Download the 2014 2014 Open Windows Brochure and please be generous in donating to help as many young county girls as possible enjoy a summer learning experience!
AAUW in the News: Open Windows Ballet Camper (Sept. 1, 2013)
AAUW in the News: Student attends camp thanks to Open Windows for Girls (Aug. 29, 2013)
AAUW In the News: Potsdam ninth grader receives campership from AAUW to attend Horizon program
Since 1989 the Branch has sponsored OPEN WINDOWS For GIRLS, a series of educational enrichment grants for low-income girls from St. Lawrence County to attend a summer camping experience to broaden their horizons and provide an open window to the future. Dozens of girls ages 10-15 have attended 4-H Camp, Girl Scout Day Camp, basketball camps at local colleges, dance lessons, Horizons, a summer science program at Clarkson University, and a summer science and technology program at SUNY Canton.
Open Windows was created to combat our frustration with the reality for many girls in St. Lawrence County. It is the largest county in NYS. It is one of the poorest of the rural counties, raking 55 of out NY's 62 counties in poor health; 23% of our children live in poverty; we have a significant teenage pregnancy rate (25 in 1,000 of females ages 15-19).
Now, 25.9 percent of all births in St. Lawrence County are to teen mothers. That is slightly higher than the state rate of 25.1 percent. In 2010, St. Lawrence County had 884 births to teen mothers. The percentage of people below the poverty rate is 17.2%. In Januray 2011, the unemployment rate was 10.5%, the highest in NYS.
Many girls have no dreams for themselves. They are afraid to go summer camp, they are afraid to go to college, they are afraid to cross the invisible line that surrounds the North Country. They are held back by poverty, isolation, low self-image, non-supportive families and communities.
Open Windows for Girls was designed to show them they could do something different, go somewhere new, learn about something new, develop a talent, and meet people outside of their own proscribed circle.
The program started small - with the $70 proceeds from two bake sales, we sent two girls for a week of summer dance lessons at Potsdam College. The branch had made a difference in two young lives. We made the American Association of University Womenís mission statement to promote equity for all women and girls, lifelong education, and positive societal change real.
We decided to start a fund-raising program for low-income girls, ages 10 to fifteen, to enable them to experience enrichment programs (mostly in the summer) away from home. The branch has held bake sales, sold note cards, invited the community to Valentine Day Teas, held House and Garden tours, arranged bus trips to museums, and accepted donations for the program.
The Open Windows grants usually range from $150 to $200 each, paid directly to the camp or school. Often we offer partial scholarships, working with other community-based organizations, like school teacher associations, to help girls go to camp. The branch works with volunteers in the local school to identify the girls for the program.
From the initial two girls in 1989, we have been able to help 10-15 girls each year. The girls come from a wide variety of backgrounds. They are gifted, average, of low ability; they come from broken homes, from intact homes, some come from foster care, some have been abused. Some, at the last minute, are too afraid to go away from home for a week of camp, so we always try to offer some day programs. Lack of confidence about new situations is a tough line to cross for some girls.
The girls have gone to sports camps at local colleges, to 4-H camp, to Girl Scout camps, to math and science camps, on school trips to Washington, DC, to the state and county fairs to compete in 4-H competitions, to technology camps, to environmental camps, and to music camp.

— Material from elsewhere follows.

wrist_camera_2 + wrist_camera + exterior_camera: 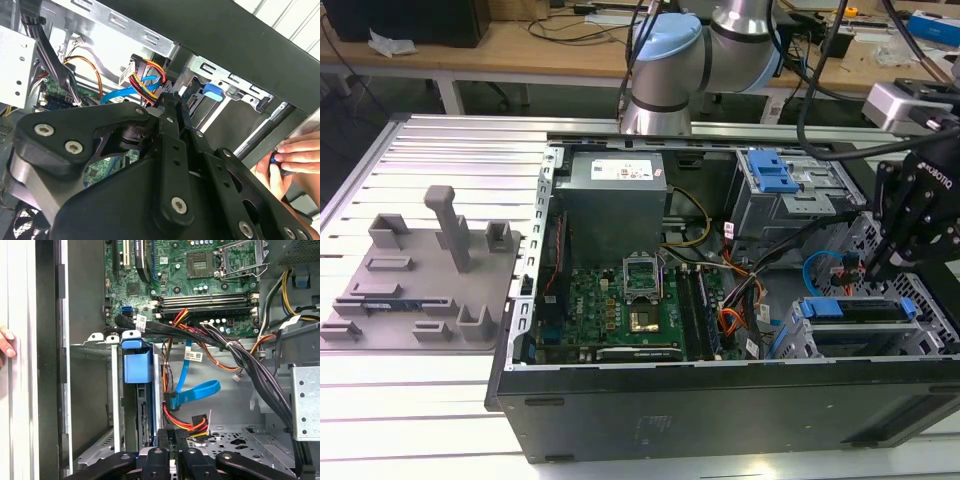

We have been instrumental in developing new camping opportunities for girls. The Open Windows committee helped to develop a brand new Adventure Camp for Girls which was sponsored by Cornell Cooperative Extensionís 4-H Camp. The girls worked on leadership shills, talked about what being a girl means, and took a 3-day/2 night canoe trip into the Adirondacks to test their abilities.
The program has been a success. Each year we invite our Open Windows girls to come back in the fall and describe for us their experiences. The 1998 OW Class was particularly articulate. One of our first Open Windows girls graduated from high school and went on to become a coach at her alma mater. Her self-confidence and leadership skills are helping a new group of girls to mature. The branch won an award from New York State AAUW for initiating the program.
We canít change the lives of every girl, but we can make a difference for some. We have helped others to see the potential in young girls. We continue to open the window of opportunity for girls in our county.